Directorate 14, also referred to as the Directorate of Special Operations or M14, was a branch of the Iraqi Intelligence Service under President Saddam Hussein. Headquartered in Salman Pak, this branch was one of the largest and most important directorates within the Iraqi Intelligence Service, and was responsible for the most secret and sensitive operations undertaken outside of Iraq, including espionage and assassination. Directorate 14 was also responsible for the training of officers for operations of this nature. It is also reported to have occasionally worked with the Iranian opposition group, the People's Mujahedin of Iran. The last known director for Directorate 14 was Muhammad Khudayr Sabah Al Dulaymi, and according to the Iraqi National Congress, was previously led by Brig Nouri Al Douri (Abu Ibrahim) from Jadriya.

Before the 2003 invasion of Iraq, Directorate 14 was entrusted with oversight of the Challenge Project. According to the Iraq Survey Group report:
M14, directed by Muhammad Khudayr Sabah Al Dulaymi, was responsible for training and conducting special operations missions. It trained Iraqis, Palestinians, Syrians, Yemeni, Lebanese, Egyptian, and Sudanese operatives in counterterrorism, explosives, marksmanship, and foreign operations at its facilities at Salman Pak. Additionally, M14 oversaw the “Challenge Project,” a highly secretive project regarding explosives. Sources to date have not been able to provide sufficient details regarding the “Challenge Project.”
The report also stated that the Directorate was engaged in assassination attempts, including those of US President George H. W. Bush and Husayn Kamil, an Iraqi defector. It may have also been behind the assassination of Talib Al Suheil, an Iraqi dissident killed in 1994 in Beirut.
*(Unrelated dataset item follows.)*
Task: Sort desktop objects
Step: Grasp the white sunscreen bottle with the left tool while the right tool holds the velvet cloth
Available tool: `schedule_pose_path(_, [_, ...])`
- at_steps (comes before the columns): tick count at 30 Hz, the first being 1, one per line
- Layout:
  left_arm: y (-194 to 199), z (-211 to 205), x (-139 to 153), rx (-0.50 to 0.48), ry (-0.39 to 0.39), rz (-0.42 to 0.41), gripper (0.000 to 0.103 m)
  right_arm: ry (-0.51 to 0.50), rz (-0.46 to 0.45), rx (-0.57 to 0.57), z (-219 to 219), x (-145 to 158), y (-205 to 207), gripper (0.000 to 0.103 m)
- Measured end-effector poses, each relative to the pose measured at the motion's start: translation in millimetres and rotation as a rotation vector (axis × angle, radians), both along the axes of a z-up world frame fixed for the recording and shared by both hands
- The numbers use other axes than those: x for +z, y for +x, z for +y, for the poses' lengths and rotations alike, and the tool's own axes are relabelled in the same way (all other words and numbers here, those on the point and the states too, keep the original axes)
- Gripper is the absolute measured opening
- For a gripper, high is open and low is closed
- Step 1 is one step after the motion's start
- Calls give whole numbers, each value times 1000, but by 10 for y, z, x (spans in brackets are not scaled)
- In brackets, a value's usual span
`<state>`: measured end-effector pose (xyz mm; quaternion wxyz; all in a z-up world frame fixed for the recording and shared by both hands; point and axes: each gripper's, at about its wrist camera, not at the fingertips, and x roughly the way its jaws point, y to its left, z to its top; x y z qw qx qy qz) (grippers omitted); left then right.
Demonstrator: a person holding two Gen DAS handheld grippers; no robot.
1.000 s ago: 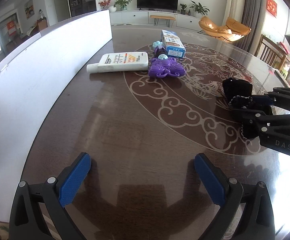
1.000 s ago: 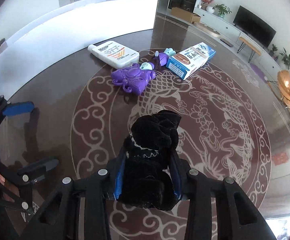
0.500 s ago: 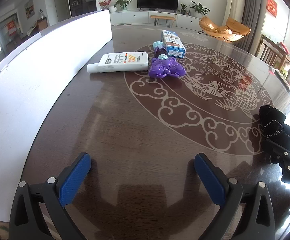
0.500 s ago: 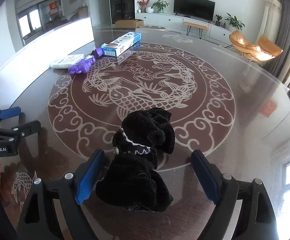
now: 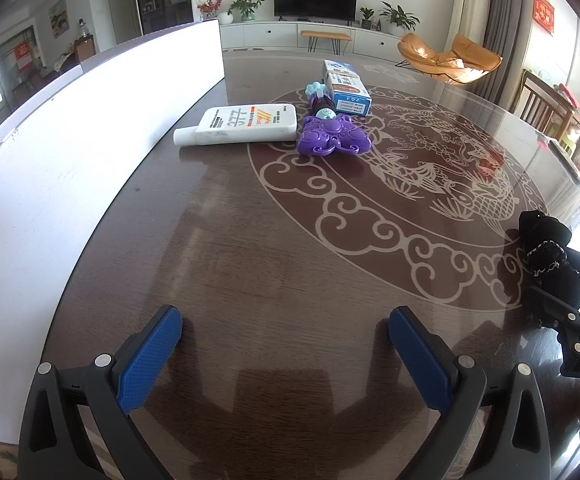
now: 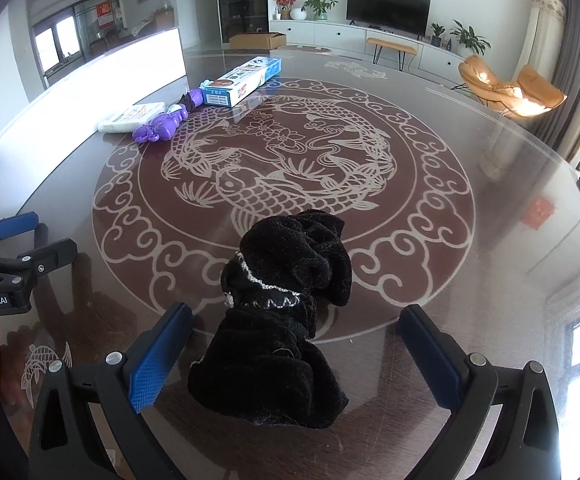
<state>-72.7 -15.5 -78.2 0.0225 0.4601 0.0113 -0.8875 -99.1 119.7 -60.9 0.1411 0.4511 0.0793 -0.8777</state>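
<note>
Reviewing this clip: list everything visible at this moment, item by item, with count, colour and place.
black velvet cloth: 1, black with a white stitched band, lying on the table between the right tool's open fingers
white flat bottle: 1, white, lying on its side near the white board
purple toy: 1, purple, beside the bottle
blue-and-white box: 1, lying flat behind the purple toy
white board: 1, standing along the table's left edge
table: 1, dark brown with a pale fish pattern
left tool: 1, black with blue pads, open, holding nothing
right tool: 1, black with blue pads, open around the cloth
</note>
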Motion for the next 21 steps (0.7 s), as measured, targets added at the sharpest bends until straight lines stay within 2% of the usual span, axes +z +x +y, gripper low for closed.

Soon after the 2003 invasion, Newsweek reported that a memo from the Directorate, dated October 29, 2002, raised the possibility that they had an informant inside the US intelligence community before the war: "one of our sources in the United States, with a high level of reliability, says the CIA and the so-called opposition have a joint plan to bring 'quislings' to Iraq from the north and south to gather information and await future missions. Our informant will be one of them."

==Structure==
According to the Iraq Survey Group:
- Special Operations Department, composed of a foreign and a domestic section, performed government-sanctioned assassinations inside or outside of Iraq.
- The “Tiger Group” was similar to Special Operations, except that it was primarily composed of suicide bombers.
- The Training Department provided training for all IIS officers going abroad.
- The Counterterrorism Department handled counterterrorism activities in Iraq and at embassies; reportedly, it disarmed terrorists hijacking a Sudanese airliner from Saddam International Airport.
- The Administrative Department provided support services such as administration, finances, communications, and logistics.
- The Anti-Iranian Department infiltrated operatives into Iran for intelligence collection and operated against Iranian groups attempting to enter Iraq.